Task details - Every record below should be copied exactly, with the pictures left out.

── Exercise inputs ──

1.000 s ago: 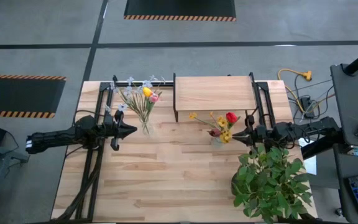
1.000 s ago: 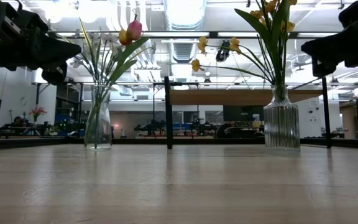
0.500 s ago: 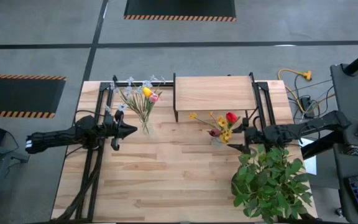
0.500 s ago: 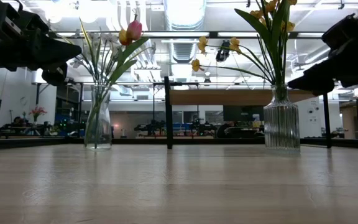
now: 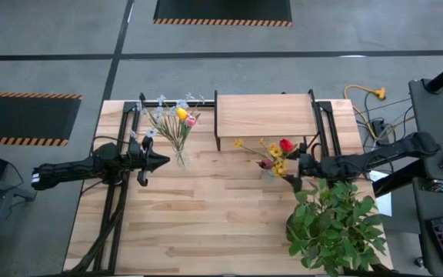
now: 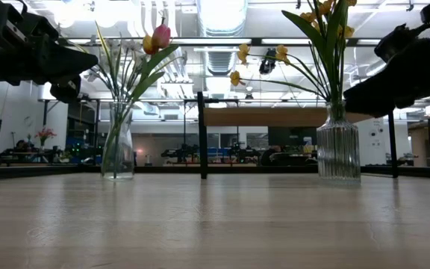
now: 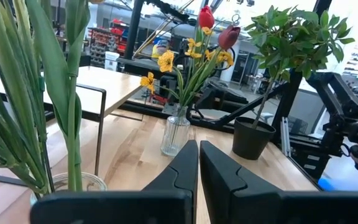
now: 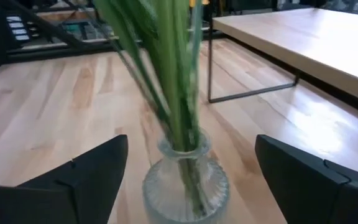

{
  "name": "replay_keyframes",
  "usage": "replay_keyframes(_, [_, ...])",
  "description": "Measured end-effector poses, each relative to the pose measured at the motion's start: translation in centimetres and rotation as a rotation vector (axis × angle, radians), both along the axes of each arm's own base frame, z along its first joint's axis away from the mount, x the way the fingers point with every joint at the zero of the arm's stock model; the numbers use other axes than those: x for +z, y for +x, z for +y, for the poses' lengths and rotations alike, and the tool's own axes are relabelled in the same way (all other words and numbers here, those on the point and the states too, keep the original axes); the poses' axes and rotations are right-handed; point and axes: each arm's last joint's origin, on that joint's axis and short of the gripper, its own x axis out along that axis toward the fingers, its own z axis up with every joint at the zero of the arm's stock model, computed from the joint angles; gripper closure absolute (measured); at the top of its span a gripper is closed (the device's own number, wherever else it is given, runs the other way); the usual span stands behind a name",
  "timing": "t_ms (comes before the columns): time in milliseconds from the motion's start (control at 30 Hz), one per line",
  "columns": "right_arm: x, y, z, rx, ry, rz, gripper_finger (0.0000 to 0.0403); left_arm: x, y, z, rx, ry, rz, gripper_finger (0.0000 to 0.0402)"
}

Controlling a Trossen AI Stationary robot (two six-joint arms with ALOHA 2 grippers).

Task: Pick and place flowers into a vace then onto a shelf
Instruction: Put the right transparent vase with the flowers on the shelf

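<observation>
Wooden planks are forming the table (image 5: 206, 223), which is standing on a grey floor with striped mats beyond its far edge. Centred along that far edge, the shelf (image 5: 264, 114) is sitting bare on its black legs.

Two bunches of flowers are already standing in glass vases. The pale bunch with yellow and pink heads (image 5: 174, 121) is filling the smooth vase (image 6: 118, 153) just off the shelf's left end, and the red and yellow bunch (image 5: 275, 154) is filling the ribbed vase (image 6: 338, 153) in front of the shelf's right leg. A leafy potted plant (image 5: 333, 223) is occupying the table's near right corner.

The right gripper (image 5: 298, 171) is reaching in level from the right edge, its fingers (image 8: 86, 180) spread wide on either side of the ribbed vase's neck and not touching the glass. It is probably set this way to squeeze the narrow neck below the stems, so vase and bunch can be lifted together onto the shelf.

The left gripper (image 5: 160, 161) is hovering just beside the smooth vase with its fingers (image 7: 182, 171) pressed together on nothing, apparently waiting.

Compared with a second ago, the right gripper is standing much wider, sitting closer to the ribbed vase and lower beside it. The left arm and both vases are staying where they were.
</observation>
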Motion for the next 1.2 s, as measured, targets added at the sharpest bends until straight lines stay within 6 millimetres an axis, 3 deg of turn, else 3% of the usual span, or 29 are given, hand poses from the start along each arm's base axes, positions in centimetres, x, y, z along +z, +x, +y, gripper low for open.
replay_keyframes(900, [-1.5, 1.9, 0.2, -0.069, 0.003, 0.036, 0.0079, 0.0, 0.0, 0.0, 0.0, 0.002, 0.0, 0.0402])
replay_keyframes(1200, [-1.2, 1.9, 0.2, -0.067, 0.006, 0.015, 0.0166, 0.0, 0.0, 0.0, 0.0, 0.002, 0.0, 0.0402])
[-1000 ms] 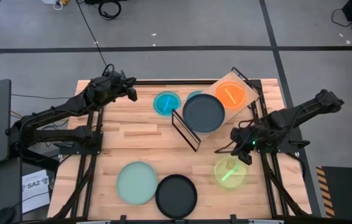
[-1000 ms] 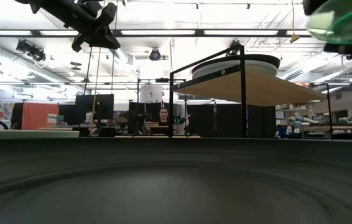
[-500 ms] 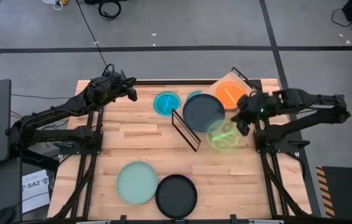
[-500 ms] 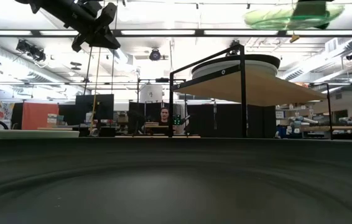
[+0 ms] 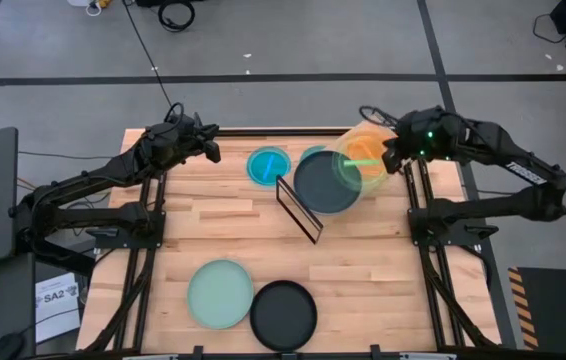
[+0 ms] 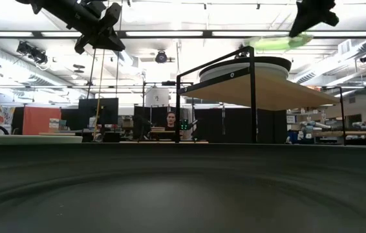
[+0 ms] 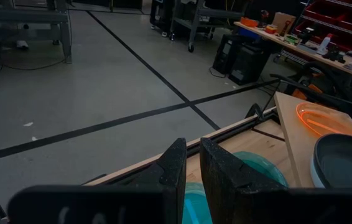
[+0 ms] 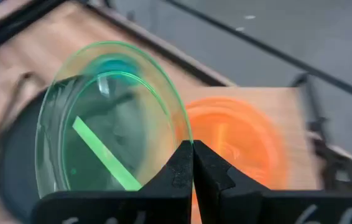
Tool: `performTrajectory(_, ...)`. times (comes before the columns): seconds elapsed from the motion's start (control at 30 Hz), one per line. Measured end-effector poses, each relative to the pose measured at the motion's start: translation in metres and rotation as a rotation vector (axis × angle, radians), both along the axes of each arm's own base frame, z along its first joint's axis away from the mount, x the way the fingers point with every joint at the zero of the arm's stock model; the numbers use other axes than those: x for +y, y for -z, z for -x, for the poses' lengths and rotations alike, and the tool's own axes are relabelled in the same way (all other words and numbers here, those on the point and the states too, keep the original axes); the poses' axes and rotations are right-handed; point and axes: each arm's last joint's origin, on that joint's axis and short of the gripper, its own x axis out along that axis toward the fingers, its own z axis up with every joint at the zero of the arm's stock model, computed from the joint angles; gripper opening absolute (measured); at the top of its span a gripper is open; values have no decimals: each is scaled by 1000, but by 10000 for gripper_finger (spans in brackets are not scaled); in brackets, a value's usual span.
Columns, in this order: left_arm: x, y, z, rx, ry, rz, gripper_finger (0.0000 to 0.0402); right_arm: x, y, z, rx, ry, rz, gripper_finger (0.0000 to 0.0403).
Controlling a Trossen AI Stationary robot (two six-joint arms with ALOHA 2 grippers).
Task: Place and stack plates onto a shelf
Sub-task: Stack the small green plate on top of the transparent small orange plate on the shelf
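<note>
Lime green plate (image 5: 355, 160) up over the shelf (image 5: 400, 166) from above, pinched at its rim by the right gripper (image 5: 391, 158) — orange plate (image 5: 375, 142) and black plate (image 5: 325, 182) beneath. Low view: hanging above the shelf top. Left wrist: left gripper (image 7: 191, 163) near-closed, empty — over the teal plate (image 7: 194, 202). Right wrist: fingers clamped on the green rim.

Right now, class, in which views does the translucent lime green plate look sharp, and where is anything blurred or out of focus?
High view: the translucent lime green plastic plate is fairly sharp, held above the light wooden shelf. Low view: it smears into a pale streak, and the near foreground is an out-of-focus dark blur. Right wrist view: its rim is crisp at the right end effector, while the orange plate behind is soft.
</note>
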Motion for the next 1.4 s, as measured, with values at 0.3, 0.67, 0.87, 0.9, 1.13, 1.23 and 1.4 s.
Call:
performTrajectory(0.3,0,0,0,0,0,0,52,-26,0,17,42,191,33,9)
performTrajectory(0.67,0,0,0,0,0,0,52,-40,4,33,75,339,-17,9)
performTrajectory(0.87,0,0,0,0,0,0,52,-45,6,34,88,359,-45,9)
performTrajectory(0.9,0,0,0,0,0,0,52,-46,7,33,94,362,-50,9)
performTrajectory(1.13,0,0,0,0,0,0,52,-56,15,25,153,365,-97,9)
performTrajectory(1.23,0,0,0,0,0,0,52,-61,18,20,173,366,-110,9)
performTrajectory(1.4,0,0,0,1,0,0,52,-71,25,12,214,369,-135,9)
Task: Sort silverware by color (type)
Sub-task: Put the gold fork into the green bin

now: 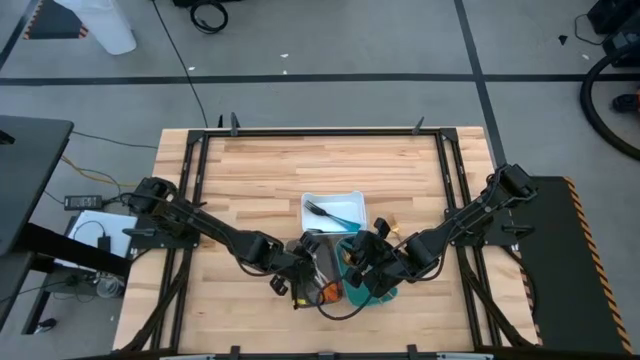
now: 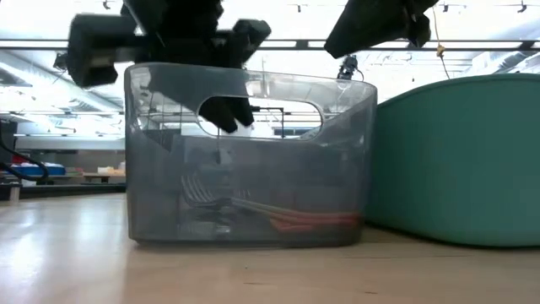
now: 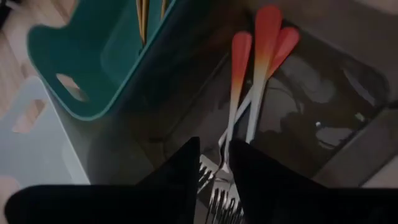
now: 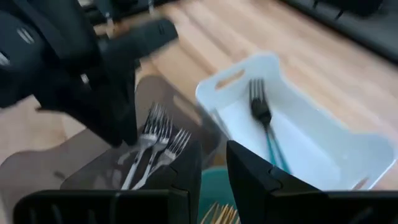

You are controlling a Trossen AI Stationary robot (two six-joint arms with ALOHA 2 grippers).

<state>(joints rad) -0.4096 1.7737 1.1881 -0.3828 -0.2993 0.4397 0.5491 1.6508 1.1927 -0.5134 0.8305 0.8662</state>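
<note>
Three orange-handled forks lie flat on the bottom of the grey see-through tray; their tines show in the right wrist view. My left gripper hangs over their tine ends inside the tray mouth, open by a narrow gap and touching nothing. My right gripper is open and empty above the teal tray, which holds gold-handled pieces. A dark fork with a teal handle lies in the white tray.
The three trays stand close together near the table's near edge, white behind grey and teal. A small gold piece lies on the wood beside the white tray. Both arms crowd over the trays; bare wood lies to the left, right and far side.
</note>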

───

Solved exercise -
1.000 s ago: 
1.000 s ago: 
0.500 s ago: 
0.500 s ago: 
now: 
now: 
now: 
now: 

{
  "name": "replay_keyframes",
  "usage": "replay_keyframes(_, [_, ...])",
  "description": "Measured end-effector poses, each relative to the pose measured at the motion's start: translation in centimetres and rotation as a rotation vector (axis × angle, radians), both along the axes of each arm's own base frame, z along its first joint's axis away from the mount, x the way the fingers point with every joint at the zero of the arm's stock model; the numbers use other axes than those: x for +z, y for +x, z for +y, for the poses' lengths and rotations alike, and the tool's own axes are relabelled in the same way (all other words and numbers here, those on the point and the states too, keep the original axes); the poses' axes and rotations are right-handed; point and axes: each arm's last joint's origin, on that joint's axis and short of the gripper, its own x axis out along that axis toward the fingers, its own z axis up with every joint at the zero of the arm's stock model, computed from the joint angles; gripper closure absolute (measured); at the top of its span a gripper is closed (the device's own number, wherever else it is given, runs the other way); the usual span stands behind a name",
  "timing": "t_ms (comes before the columns): time in milliseconds from the motion's start (control at 30 Hz), one per line",
  "columns": "right_arm: x, y, z, rx, ry, rz, gripper_finger (0.0000 to 0.0403); left_arm: x, y, z, rx, ry, rz, gripper_finger (0.0000 to 0.0402)"
}

Controlling a Trossen AI Stationary robot (two six-joint arms with ALOHA 2 grippers).

Task: Pick and place flowers into a vace then onto a shelf
Instruction: Put the right transparent vase with the flowers on the shelf

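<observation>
Wooden planks are forming the table (image 5: 206, 223), which is standing on a grey floor with striped mats beyond its far edge. Centred along that far edge, the shelf (image 5: 264, 114) is sitting bare on its black legs.

Two bunches of flowers are already standing in glass vases. The pale bunch with yellow and pink heads (image 5: 174, 121) is filling the smooth vase (image 6: 118, 153) just off the shelf's left end, and the red and yellow bunch (image 5: 275, 154) is filling the ribbed vase (image 6: 338, 153) in front of the shelf's right leg. A leafy potted plant (image 5: 333, 223) is occupying the table's near right corner.

The right gripper (image 5: 298, 171) is reaching in level from the right edge, its fingers (image 8: 86, 180) spread wide on either side of the ribbed vase's neck and not touching the glass. It is probably set this way to squeeze the narrow neck below the stems, so vase and bunch can be lifted together onto the shelf.

The left gripper (image 5: 160, 161) is hovering just beside the smooth vase with its fingers (image 7: 182, 171) pressed together on nothing, apparently waiting.

Compared with a second ago, the right gripper is standing much wider, sitting closer to the ribbed vase and lower beside it. The left arm and both vases are staying where they were.
</observation>
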Motion for the next 1.2 s, as measured, targets added at the sharpest bends until straight lines stay within 6 millimetres an axis, 3 deg of turn, else 3% of the usual span, or 29 are given, hand poses from the start along each arm's base axes, positions in centimetres, x, y, z along +z, +x, +y, gripper low for open.
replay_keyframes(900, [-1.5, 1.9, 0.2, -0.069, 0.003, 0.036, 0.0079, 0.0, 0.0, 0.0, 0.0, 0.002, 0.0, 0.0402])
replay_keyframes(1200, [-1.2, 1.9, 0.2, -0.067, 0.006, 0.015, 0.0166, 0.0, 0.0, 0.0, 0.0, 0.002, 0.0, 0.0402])
[-1000 ms] 
[-1000 ms] 
[-500 ms] 
[-500 ms] 
[+0 ms] 
[+0 ms] 
[+0 ms] 
[+0 ms] 
Tool: `performTrajectory(_, ...)`. times (comes before the columns): seconds elapsed from the motion's start (control at 30 Hz), one per line. Measured end-effector poses, each relative to the pose measured at the motion's start: translation in metres and rotation as a rotation vector (axis × angle, radians), both along the axes of each arm's own base frame, z along its first joint's axis away from the mount, x the way the fingers point with every joint at the zero of the arm's stock model; the numbers use other axes than those: x for +y, y for -z, z for -x, for the poses' lengths and rotations alike, and the tool's own axes are relabelled in the same way (all other words and numbers here, those on the point and the states too, keep the original axes); the poses' axes and rotations are right-handed; point and axes: each arm's last joint's origin, on that joint's axis and short of the gripper, its own x axis out along that axis toward the fingers, its own z axis up with every joint at the zero of the arm's stock model, computed from the joint angles; gripper opening absolute (measured); at the top of its span a gripper is open; values have no decimals: each is scaled by 1000, but by 10000 for gripper_finger (spans in brackets are not scaled); in brackets, a value's usual span.
Columns, in this order: left_arm: x, y, z, rx, ry, rz, gripper_finger (0.0000 to 0.0402); right_arm: x, y, z, rx, ry, rz, gripper_finger (0.0000 to 0.0403).
Controlling a Trossen AI Stationary robot (two six-joint arms with ALOHA 2 grippers).
Task: Place and stack plates onto a shelf
Sub-task: Stack the small green plate on top of the transparent small orange plate on the shelf
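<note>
Lime green plate (image 5: 355, 160) up over the shelf (image 5: 400, 166) from above, pinched at its rim by the right gripper (image 5: 391, 158) — orange plate (image 5: 375, 142) and black plate (image 5: 325, 182) beneath. Low view: hanging above the shelf top. Left wrist: left gripper (image 7: 191, 163) near-closed, empty — over the teal plate (image 7: 194, 202). Right wrist: fingers clamped on the green rim.

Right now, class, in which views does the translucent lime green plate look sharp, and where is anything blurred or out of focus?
High view: the translucent lime green plastic plate is fairly sharp, held above the light wooden shelf. Low view: it smears into a pale streak, and the near foreground is an out-of-focus dark blur. Right wrist view: its rim is crisp at the right end effector, while the orange plate behind is soft.
</note>
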Motion for the next 1.4 s, as measured, with values at 0.3, 0.67, 0.87, 0.9, 1.13, 1.23 and 1.4 s.
Call:
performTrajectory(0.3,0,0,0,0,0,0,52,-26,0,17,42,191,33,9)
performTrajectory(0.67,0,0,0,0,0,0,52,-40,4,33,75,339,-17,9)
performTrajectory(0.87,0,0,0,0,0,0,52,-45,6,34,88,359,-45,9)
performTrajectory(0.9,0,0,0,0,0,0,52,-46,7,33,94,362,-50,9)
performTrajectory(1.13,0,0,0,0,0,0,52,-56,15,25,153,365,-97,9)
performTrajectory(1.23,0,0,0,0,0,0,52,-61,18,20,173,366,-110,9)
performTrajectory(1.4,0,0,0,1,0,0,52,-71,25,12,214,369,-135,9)
Task: Sort silverware by color (type)
Sub-task: Put the gold fork into the green bin

now: 
now: 
now: 
now: 

You are controlling a Trossen AI Stationary robot (two six-joint arms with ALOHA 2 grippers).

<state>(joints rad) -0.4096 1.7737 1.1881 -0.3828 -0.2993 0.4397 0.5491 1.6508 1.1927 -0.5134 0.8305 0.8662</state>
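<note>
Three orange-handled forks lie flat on the bottom of the grey see-through tray; their tines show in the right wrist view. My left gripper hangs over their tine ends inside the tray mouth, open by a narrow gap and touching nothing. My right gripper is open and empty above the teal tray, which holds gold-handled pieces. A dark fork with a teal handle lies in the white tray.
The three trays stand close together near the table's near edge, white behind grey and teal. A small gold piece lies on the wood beside the white tray. Both arms crowd over the trays; bare wood lies to the left, right and far side.
</note>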

Now the exercise is complete.